Le service que nous offrons doit être ciblé, nous devons être capables de nous adapter et d'évoluer sans cesse, analyser toutes les situations que nous rencontrons, prendre en compte tous les aspects de la vie quotidienne de notre client ( situation familiale, professionnelle, patrimoniale, nationalité, objectifs, niveau de risque recherché...), nous devons proposer un private banking "à la carte" et faire notre maximum pour faciliter la vie de nos clients et nous assurer que nous avons bien compris leurs besoins et instaurer dès le départ une relation de confiance.
Quels sont les types de services qui peuvent faire la différence et faire qu'un investisseur choisira de rester - ou de venir - au Luxembourg plutôt qu'ailleurs?
La force du Luxembourg est avant tout son savoir-faire, son expérience et son plurilinguisme. Nous pensons que les investisseurs étrangers continueront à faire la différence et à apprécier la fiscalité attractive du Luxembourg, sa diversité dans le choix des produits et son ouverture sur l'Europe. La place financière de Luxembourg s'est fait un nom et elle s'est consolidée, néanmoins elle ne doit pas oublier d'évoluer en permanence et de présenter d'autres avantages avant que celles-ci seront proposées ou introduites par un autre pays.
Que répondre à ceux qui estiment que le private banking n'a plus d'avenir au Luxembourg?
Nous pourrions leur répondre qu'ils se trompent.
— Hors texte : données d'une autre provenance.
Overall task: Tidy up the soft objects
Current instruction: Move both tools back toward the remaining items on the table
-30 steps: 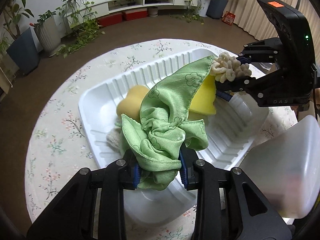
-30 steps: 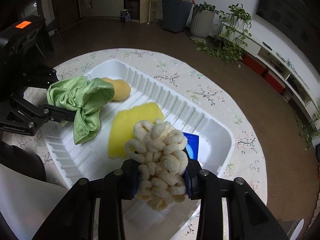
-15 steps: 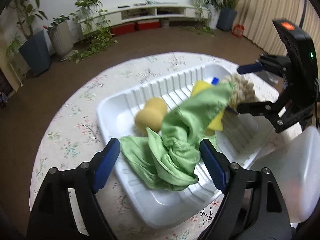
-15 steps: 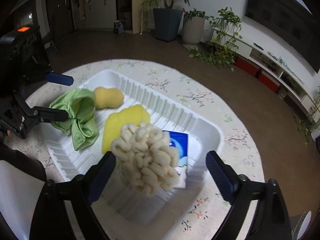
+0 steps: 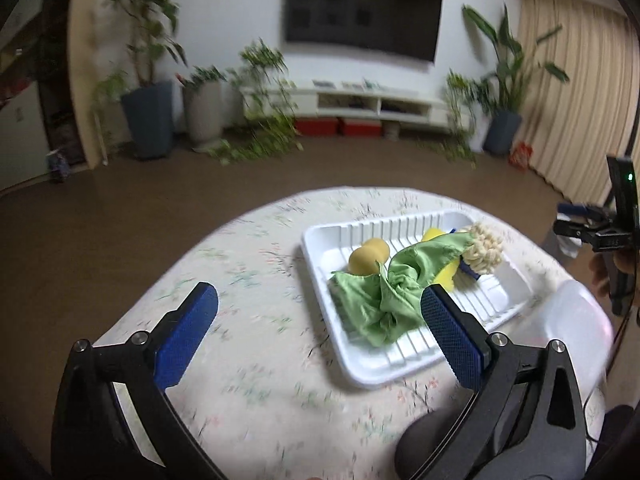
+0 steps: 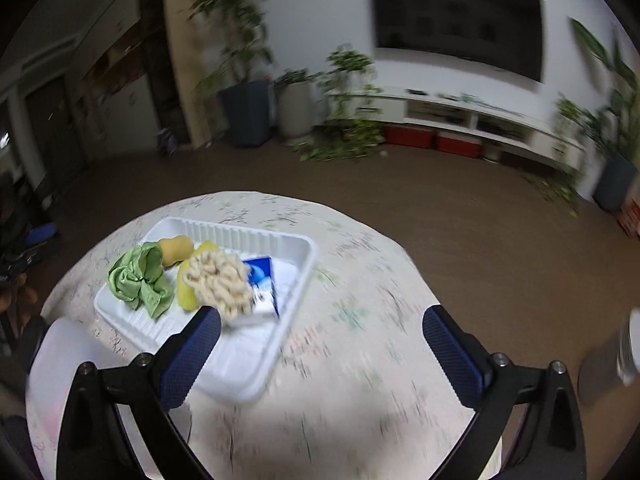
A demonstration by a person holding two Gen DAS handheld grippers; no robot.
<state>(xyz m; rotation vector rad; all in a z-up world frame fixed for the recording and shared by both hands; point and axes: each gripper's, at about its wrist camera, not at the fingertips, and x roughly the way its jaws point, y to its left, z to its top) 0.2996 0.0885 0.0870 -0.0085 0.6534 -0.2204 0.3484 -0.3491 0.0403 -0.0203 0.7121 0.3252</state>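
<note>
Left wrist view: left gripper spread wide, blue pads far apart, nothing between them. Ahead and to the right, white ribbed tray on round floral tablecloth. Inside tray: crumpled green cloth nearest the claw, partly hidden behind the right pad; tan rounded sponge just behind it; yellow sponge under the cloth's far end; cream noodle-textured mitt at the far right, touching the cloth tip. Translucent plastic lid just beside the tray's right edge. Other claw at far right frame edge, well apart from the tray.

Right wrist view: right gripper also spread wide, empty. Tray ahead and to the left, its near corner behind the left pad. Cream mitt lying just above that pad's tip, atop yellow sponge and blue-and-white packet. Green cloth bunched at tray's left, tan sponge behind it. Lid at lower left. Strong motion blur throughout.
</note>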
La situation géographique plaçant notre pays au coeur de l'Europe, son ouverture d'esprit, sa stabilité politique, son cadre juridique avantageux et le secret bancaire sont autant de facteurs qui nous disent que le private banking au Luxembourg a encore de beaux jours devant lui, n'en déplaise aux détracteurs.
Les chiffres des banques nous le prouvent et nous avons vu que la DLU a été un échec en Belgique et tant que notre cadre juridique restera ce qu'il est, le Luxembourg peut être assuré que le boom qu'a connu le private banking dans les années 80 n'aura pas été trop de gloire éphémère, si les banquiers luxembourgeois n'omettent pas d'évaluer et de ne pas négliger la formation continue.